# What should i expect?



## nickjohn87 (Nov 16, 2014)

I have tried self ground coffee for the first time this week. I have only tried instant, cafetiere and coffee shop made coffee before.

This is my set up-

3 cup chemex brewer

Hario acrylic grinder

Being new to this I bought whole bean Taylors from the supermarket, one morning blend and one strong.

I used Evian first and it was rank, then I used the tap water as I do not live in a hard water area and the taste improved. I am still trying to get the grind right which is difficult to keep as the hario dismantles to be cleaned so I lose the adjustment on the thread. I do enjoy cappuccino but find barrista coffee overpowering sometimes.

I really enjoy morning coffee in bed and just don't know what to expect from the 'perfect cup'. I have milk and one sugar normally.

At the moment its just not comparing to the thicker 'cosier' taste of instant which I know is bad to say. Has my pallet just got used to the taste of instant?

Any advice?


----------



## Glenn (Jun 14, 2008)

Coffees that will really sing in a Chemex tend to be single origins and light, fruity tasting beans

Strong blends do not produce clarity in the cup

What coffee / water ratio are you using?


----------



## MWJB (Feb 28, 2012)

What Glenn says, I'd perhaps try that coffee in a cafetiere/French press with that grinder (set fine-ish).

Can you tell us a bit more about what quantities of coffee & water you are using in the Chemex (I'd aim ~59g/l)? How long did the brew take?

Is it the 1-3 cup (skinny) or the 3-6 cup (V shaped filter)?


----------



## aaronb (Nov 16, 2012)

Evian is no good for coffee due to it's mineral properties.

Try Ashbeck, Volvic or just filtered tapwater.

That coffee is rubbish too I'm afraid, most supermarket coffee beans are quite old and stale and you will really struggle to get a tasty cup out of the chemex with them. Consider ordering some freshly roasted beans from somewhere like Smokey Barn, HasBean, Rave etc to get a really nice single origin that will sing in the chemex. Use the ratio above, about 60g/l

Finally there shouldn't be a need to clean the hario every time you grind coffee, just tap it a bit to get as much out as possible and give it a deeper clean every week or 2. The hario does produce a few too many fines to get the best out of the chemex, but you should be able to get a nice drink still.

Hope that helps a bit.


----------



## Eyedee (Sep 13, 2010)

That grinder works fine with an Aeropress when I use it.

The aeropress may prove a little more forgiving than a Chemex I think and possibly more straight forward regarding the method.

Ian


----------



## nickjohn87 (Nov 16, 2014)

Thanks all, I did wonder if I should experiment with beans as ive only just started. I will steer clear of supermarket beans from now on and I do have a Hasbean account. Im using 38grams for a brew with 600ml of water that makes two cups in the 1-3 cup smallest chemex this was the ratio that I read on mistobox.com chemex brewing guide.

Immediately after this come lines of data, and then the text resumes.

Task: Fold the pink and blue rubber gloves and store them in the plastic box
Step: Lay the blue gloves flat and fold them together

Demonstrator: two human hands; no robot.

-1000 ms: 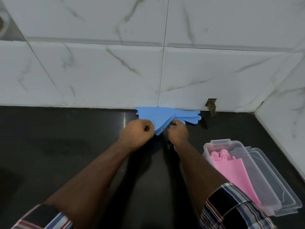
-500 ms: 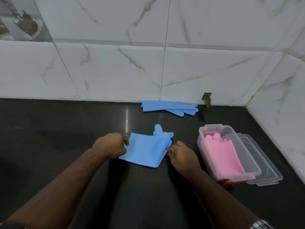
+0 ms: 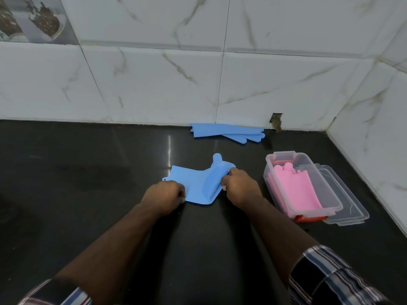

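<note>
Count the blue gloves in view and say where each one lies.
2. One blue glove lies on the counter, held by both hands; the other blue glove lies against the wall. None seems hidden.

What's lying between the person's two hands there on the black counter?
In the head view, one blue glove lies between them: the left hand grips its cuff end, the right hand its folded finger end.
</note>
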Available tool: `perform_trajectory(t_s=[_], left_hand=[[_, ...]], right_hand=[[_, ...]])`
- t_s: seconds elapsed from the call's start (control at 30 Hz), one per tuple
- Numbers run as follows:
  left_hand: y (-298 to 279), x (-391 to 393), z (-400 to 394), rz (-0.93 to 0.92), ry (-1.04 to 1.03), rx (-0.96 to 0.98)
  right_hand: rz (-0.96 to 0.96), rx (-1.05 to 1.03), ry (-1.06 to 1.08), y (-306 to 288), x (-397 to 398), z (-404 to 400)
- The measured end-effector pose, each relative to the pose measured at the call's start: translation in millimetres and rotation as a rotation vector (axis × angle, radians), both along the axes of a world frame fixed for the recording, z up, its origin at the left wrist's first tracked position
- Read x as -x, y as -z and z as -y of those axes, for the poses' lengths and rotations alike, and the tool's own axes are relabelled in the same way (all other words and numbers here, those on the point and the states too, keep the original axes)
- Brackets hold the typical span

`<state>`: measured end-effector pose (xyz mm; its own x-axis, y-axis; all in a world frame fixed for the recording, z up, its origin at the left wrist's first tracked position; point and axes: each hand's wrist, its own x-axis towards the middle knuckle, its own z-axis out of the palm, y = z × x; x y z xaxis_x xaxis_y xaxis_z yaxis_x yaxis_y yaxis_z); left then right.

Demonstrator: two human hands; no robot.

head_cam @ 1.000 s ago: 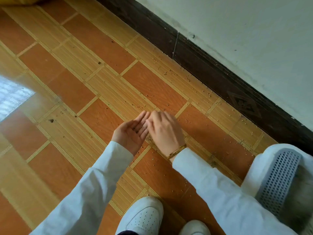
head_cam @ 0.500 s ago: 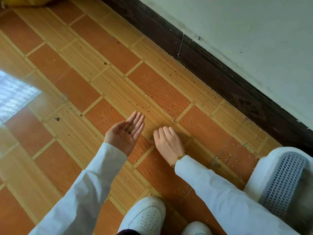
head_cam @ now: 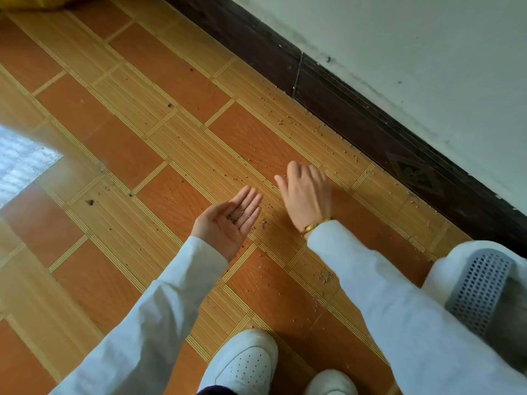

(Also, I love the grinder, as natural as possible for me personally. If I could boil my Hario kettle on a fire I would!) Also im trying to time the brew between 3.30-5 minutes


----------



## jeebsy (May 5, 2013)

I can only get about 400ml in my wee chemex before the level reaches the bottom of the filter...


----------



## MWJB (Feb 28, 2012)

Indeed, 38g to 600ml sounds a lot for the small Chemex, as a guide, a "Chemex cup" is ~150ml made with ~10g of coffee (though this isn't written is stone), I'd perhaps look at more like 27g to 460ml?


----------



## aaronb (Nov 16, 2012)

ah didn't realise you have the small chemex, can you really fit that much liquid in? It shouldn't go higher than the little 'nub'

I'd take it down even further, 300ml is the max I'd brew in mine. don't worry if its slightly shorter than 3:30 in a small chemex as long as it tastes nice. Give it time to bloom, make sure water isn't too hot, feed the water at a steady rate.

A little tricky to master at first but once you get there it is so worth it!


----------



## nickjohn87 (Nov 16, 2014)

thanks all, so the water shouldn't go over the end of the filter then. I might have to invest in a bigger chemex for social brewing. il try smaller quantities and see how I go. I did struggle to fit over 40g in the grinder.


----------



## aaronb (Nov 16, 2012)

nope, up to the nub maximum.

if its making contact with the bottom of the filter you will be over extracting, a bit like 'stewing' tea. This will not make tasty coffee


----------